** WHAT THE TASK ASKS **
Give the entries again, precisely as they were written.

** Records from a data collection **

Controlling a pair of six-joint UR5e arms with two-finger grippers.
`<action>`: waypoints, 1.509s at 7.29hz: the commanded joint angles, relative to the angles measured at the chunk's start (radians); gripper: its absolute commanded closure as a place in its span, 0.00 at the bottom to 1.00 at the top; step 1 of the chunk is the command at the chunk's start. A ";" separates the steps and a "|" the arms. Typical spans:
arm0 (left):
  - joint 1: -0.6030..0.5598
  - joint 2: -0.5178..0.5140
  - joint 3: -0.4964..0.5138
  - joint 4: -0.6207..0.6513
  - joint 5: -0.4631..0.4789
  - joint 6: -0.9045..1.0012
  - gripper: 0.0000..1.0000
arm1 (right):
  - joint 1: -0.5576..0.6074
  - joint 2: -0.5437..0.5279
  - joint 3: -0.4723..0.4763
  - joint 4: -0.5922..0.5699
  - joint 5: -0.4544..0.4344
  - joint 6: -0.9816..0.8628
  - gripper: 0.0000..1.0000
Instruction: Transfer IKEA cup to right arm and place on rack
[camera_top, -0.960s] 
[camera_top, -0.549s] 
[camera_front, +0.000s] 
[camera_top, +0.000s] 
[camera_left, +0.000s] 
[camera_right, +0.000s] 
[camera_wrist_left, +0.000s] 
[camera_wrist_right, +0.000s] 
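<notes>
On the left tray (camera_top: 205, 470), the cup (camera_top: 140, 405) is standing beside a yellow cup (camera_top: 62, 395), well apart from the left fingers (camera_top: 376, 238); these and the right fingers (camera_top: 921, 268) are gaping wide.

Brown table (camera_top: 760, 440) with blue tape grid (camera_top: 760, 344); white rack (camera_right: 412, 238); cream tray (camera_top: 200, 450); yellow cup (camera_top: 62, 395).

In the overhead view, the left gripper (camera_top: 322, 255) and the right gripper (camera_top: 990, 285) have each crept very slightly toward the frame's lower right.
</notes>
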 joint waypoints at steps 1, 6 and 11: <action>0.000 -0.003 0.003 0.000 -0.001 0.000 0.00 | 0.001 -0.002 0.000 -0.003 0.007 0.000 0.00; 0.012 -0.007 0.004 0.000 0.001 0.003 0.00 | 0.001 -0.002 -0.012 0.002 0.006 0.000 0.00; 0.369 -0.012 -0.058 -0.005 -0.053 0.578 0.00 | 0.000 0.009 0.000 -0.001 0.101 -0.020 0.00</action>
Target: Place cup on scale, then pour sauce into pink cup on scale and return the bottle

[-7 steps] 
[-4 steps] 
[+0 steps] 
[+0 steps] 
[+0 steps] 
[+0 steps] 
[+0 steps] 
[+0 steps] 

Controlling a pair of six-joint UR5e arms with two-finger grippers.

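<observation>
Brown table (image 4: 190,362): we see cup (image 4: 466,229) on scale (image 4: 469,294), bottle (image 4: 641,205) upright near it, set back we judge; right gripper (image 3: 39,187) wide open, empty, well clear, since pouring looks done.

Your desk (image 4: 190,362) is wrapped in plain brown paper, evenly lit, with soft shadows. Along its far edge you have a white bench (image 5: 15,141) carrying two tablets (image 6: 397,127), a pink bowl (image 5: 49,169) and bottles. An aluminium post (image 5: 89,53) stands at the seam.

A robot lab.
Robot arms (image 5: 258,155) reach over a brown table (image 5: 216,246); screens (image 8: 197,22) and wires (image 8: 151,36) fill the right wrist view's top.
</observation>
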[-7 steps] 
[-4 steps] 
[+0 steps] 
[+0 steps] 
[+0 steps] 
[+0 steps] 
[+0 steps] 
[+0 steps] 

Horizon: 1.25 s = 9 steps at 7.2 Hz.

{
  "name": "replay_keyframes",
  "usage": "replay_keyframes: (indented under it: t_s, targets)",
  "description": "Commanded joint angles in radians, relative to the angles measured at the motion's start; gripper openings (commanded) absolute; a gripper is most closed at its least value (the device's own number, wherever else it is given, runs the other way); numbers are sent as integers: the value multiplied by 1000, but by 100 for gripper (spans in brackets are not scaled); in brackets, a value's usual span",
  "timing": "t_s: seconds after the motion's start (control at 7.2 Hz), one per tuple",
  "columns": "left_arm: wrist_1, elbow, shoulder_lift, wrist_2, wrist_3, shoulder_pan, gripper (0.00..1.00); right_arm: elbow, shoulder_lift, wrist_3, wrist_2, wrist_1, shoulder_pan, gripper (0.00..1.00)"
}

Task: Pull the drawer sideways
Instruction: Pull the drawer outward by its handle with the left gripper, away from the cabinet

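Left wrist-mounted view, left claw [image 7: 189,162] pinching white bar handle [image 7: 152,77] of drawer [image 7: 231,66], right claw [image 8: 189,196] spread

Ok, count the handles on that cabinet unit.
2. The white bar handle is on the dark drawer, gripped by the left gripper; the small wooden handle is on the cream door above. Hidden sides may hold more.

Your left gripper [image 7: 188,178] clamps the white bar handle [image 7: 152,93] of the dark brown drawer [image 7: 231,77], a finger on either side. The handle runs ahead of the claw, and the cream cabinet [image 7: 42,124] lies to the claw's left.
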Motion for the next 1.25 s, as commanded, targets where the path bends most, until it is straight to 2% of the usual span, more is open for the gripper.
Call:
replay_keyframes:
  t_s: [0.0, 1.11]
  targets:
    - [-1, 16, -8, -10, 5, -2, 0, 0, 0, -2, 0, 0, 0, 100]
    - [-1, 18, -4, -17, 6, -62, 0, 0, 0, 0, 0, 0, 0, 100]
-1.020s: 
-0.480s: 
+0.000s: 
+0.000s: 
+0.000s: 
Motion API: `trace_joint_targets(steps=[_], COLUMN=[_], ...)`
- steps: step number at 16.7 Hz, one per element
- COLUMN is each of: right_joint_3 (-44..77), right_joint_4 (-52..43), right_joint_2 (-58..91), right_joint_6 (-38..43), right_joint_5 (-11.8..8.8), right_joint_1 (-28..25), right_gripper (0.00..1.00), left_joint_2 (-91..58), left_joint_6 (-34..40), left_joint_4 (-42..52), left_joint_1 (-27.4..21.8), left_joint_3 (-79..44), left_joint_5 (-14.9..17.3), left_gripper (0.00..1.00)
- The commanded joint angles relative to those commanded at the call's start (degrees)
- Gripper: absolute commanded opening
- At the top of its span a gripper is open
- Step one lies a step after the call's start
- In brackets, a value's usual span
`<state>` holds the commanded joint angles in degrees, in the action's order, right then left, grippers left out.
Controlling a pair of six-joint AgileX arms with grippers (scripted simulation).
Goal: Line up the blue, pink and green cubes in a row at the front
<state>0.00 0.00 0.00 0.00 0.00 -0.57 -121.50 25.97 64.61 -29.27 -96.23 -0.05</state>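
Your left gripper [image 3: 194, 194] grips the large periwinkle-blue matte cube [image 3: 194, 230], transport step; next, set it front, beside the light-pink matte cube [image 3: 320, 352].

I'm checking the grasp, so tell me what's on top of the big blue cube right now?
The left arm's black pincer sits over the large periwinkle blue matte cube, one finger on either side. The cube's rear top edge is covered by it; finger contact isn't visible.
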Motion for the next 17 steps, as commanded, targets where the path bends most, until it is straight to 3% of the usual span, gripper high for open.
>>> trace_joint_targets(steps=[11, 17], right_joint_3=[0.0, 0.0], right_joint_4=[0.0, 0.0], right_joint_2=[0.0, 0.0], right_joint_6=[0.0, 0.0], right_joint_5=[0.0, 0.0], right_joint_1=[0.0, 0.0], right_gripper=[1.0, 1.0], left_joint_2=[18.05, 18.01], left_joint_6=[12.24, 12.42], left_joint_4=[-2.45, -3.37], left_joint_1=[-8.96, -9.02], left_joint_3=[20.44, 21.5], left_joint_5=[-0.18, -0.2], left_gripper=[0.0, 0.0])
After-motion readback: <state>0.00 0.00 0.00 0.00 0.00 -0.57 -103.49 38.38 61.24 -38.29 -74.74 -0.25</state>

** ANSWER BELOW **
Controlling a pair of six-joint UR5e arms with two-finger grippers.
`<action>`: waypoints, 1.509s at 7.29hz: the commanded joint angles, relative to the angles measured at the chunk's start (radians); gripper: its absolute commanded closure as a place in its span, 0.00 at the bottom to 1.00 at the top; step 1 of the chunk is the command at the chunk's start. A ";" separates the steps and a "|" the arms. Typical spans:
arm0 (left):
  - joint 1: -0.6030..0.5598
  - joint 2: -0.5178..0.5140
  - joint 3: -0.4964..0.5138
  - joint 4: -0.6207..0.6513
  - joint 5: -0.4631..0.4789
  - joint 6: -0.9045..1.0012
  - gripper: 0.0000..1.0000
arm1 (right):
  - joint 1: -0.5576..0.6074
  - joint 2: -0.5437..0.5279
  - joint 3: -0.4723..0.4763
  - joint 4: -0.5922..0.5699
  - joint 5: -0.4544..0.4344
  - joint 6: -0.9816..0.8628
  - gripper: 0.0000..1.0000
Instruction: Transfer IKEA cup to right arm and place on rack
[camera_top, -0.960s] 
[camera_top, -0.549s] 
[camera_front, +0.000s] 
[camera_top, +0.000s] 
[camera_left, +0.000s] 
[camera_right, +0.000s] 
[camera_wrist_left, +0.000s] 
[camera_wrist_right, +0.000s] 
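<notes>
On the left tray (camera_top: 205, 470), the cup (camera_top: 140, 405) is standing beside a yellow cup (camera_top: 62, 395), well apart from the left fingers (camera_top: 376, 238); these and the right fingers (camera_top: 921, 268) are gaping wide.

Brown table (camera_top: 760, 440) with blue tape grid (camera_top: 760, 344); white rack (camera_right: 412, 238); cream tray (camera_top: 200, 450); yellow cup (camera_top: 62, 395).

In the overhead view, the left gripper (camera_top: 322, 255) and the right gripper (camera_top: 990, 285) have each crept very slightly toward the frame's lower right.
</notes>
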 joint waypoints at steps 1, 6 and 11: <action>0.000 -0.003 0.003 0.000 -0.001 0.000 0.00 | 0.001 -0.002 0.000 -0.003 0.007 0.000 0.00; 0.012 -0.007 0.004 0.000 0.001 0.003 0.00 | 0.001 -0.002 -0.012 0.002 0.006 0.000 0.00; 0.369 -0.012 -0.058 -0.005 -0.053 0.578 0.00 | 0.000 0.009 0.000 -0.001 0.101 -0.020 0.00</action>
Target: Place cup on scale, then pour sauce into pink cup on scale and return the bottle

[-7 steps] 
[-4 steps] 
[+0 steps] 
[+0 steps] 
[+0 steps] 
[+0 steps] 
[+0 steps] 
[+0 steps] 

Controlling a pair of six-joint UR5e arms with two-finger grippers.

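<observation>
Brown table (image 4: 190,362): we see cup (image 4: 466,229) on scale (image 4: 469,294), bottle (image 4: 641,205) upright near it, set back we judge; right gripper (image 3: 39,187) wide open, empty, well clear, since pouring looks done.

Your desk (image 4: 190,362) is wrapped in plain brown paper, evenly lit, with soft shadows. Along its far edge you have a white bench (image 5: 15,141) carrying two tablets (image 6: 397,127), a pink bowl (image 5: 49,169) and bottles. An aluminium post (image 5: 89,53) stands at the seam.

A robot lab.
Robot arms (image 5: 258,155) reach over a brown table (image 5: 216,246); screens (image 8: 197,22) and wires (image 8: 151,36) fill the right wrist view's top.
</observation>
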[-7 steps] 
[-4 steps] 
[+0 steps] 
[+0 steps] 
[+0 steps] 
[+0 steps] 
[+0 steps] 
[+0 steps] 

Horizon: 1.25 s = 9 steps at 7.2 Hz.

{
  "name": "replay_keyframes",
  "usage": "replay_keyframes: (indented under it: t_s, targets)",
  "description": "Commanded joint angles in radians, relative to the angles measured at the motion's start; gripper openings (commanded) absolute; a gripper is most closed at its least value (the device's own number, wherever else it is given, runs the other way); numbers are sent as integers: the value multiplied by 1000, but by 100 for gripper (spans in brackets are not scaled); in brackets, a value's usual span",
  "timing": "t_s: seconds after the motion's start (control at 7.2 Hz), one per tuple",
  "columns": "left_arm: wrist_1, elbow, shoulder_lift, wrist_2, wrist_3, shoulder_pan, gripper (0.00..1.00); right_arm: elbow, shoulder_lift, wrist_3, wrist_2, wrist_1, shoulder_pan, gripper (0.00..1.00)"
}

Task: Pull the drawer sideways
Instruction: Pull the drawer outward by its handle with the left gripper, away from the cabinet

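Left wrist-mounted view, left claw [image 7: 189,162] pinching white bar handle [image 7: 152,77] of drawer [image 7: 231,66], right claw [image 8: 189,196] spread

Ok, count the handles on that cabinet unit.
2. The white bar handle is on the dark drawer, gripped by the left gripper; the small wooden handle is on the cream door above. Hidden sides may hold more.

Your left gripper [image 7: 188,178] clamps the white bar handle [image 7: 152,93] of the dark brown drawer [image 7: 231,77], a finger on either side. The handle runs ahead of the claw, and the cream cabinet [image 7: 42,124] lies to the claw's left.
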Motion for the next 1.25 s, as commanded, targets where the path bends most, until it is straight to 2% of the usual span, more is open for the gripper.
Call:
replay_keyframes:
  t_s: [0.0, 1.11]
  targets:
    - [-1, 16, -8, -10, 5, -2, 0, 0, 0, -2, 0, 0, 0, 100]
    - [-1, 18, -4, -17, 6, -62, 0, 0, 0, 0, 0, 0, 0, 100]
-1.020s: 
-0.480s: 
+0.000s: 
+0.000s: 
+0.000s: 
Motion API: `trace_joint_targets(steps=[_], COLUMN=[_], ...)`
- steps: step number at 16.7 Hz, one per element
- COLUMN is each of: right_joint_3 (-44..77), right_joint_4 (-52..43), right_joint_2 (-58..91), right_joint_6 (-38..43), right_joint_5 (-11.8..8.8), right_joint_1 (-28..25), right_gripper (0.00..1.00), left_joint_2 (-91..58), left_joint_6 (-34..40), left_joint_4 (-42..52), left_joint_1 (-27.4..21.8), left_joint_3 (-79..44), left_joint_5 (-14.9..17.3), left_gripper (0.00..1.00)
- The commanded joint angles relative to those commanded at the call's start (degrees)
- Gripper: absolute commanded opening
- At the top of its span a gripper is open
- Step one lies a step after the call's start
- In brackets, a value's usual span
`<state>` holds the commanded joint angles in degrees, in the action's order, right then left, grippers left out.
Controlling a pair of six-joint AgileX arms with grippers (scripted simulation).
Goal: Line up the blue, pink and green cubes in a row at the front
<state>0.00 0.00 0.00 0.00 0.00 -0.57 -121.50 25.97 64.61 -29.27 -96.23 -0.05</state>
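Your left gripper [image 3: 194, 194] grips the large periwinkle-blue matte cube [image 3: 194, 230], transport step; next, set it front, beside the light-pink matte cube [image 3: 320, 352].

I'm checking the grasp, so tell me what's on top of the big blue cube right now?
The left arm's black pincer sits over the large periwinkle blue matte cube, one finger on either side. The cube's rear top edge is covered by it; finger contact isn't visible.
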Motion for the next 17 steps, as commanded, targets where the path bends most, until it is straight to 3% of the usual span, gripper high for open.
>>> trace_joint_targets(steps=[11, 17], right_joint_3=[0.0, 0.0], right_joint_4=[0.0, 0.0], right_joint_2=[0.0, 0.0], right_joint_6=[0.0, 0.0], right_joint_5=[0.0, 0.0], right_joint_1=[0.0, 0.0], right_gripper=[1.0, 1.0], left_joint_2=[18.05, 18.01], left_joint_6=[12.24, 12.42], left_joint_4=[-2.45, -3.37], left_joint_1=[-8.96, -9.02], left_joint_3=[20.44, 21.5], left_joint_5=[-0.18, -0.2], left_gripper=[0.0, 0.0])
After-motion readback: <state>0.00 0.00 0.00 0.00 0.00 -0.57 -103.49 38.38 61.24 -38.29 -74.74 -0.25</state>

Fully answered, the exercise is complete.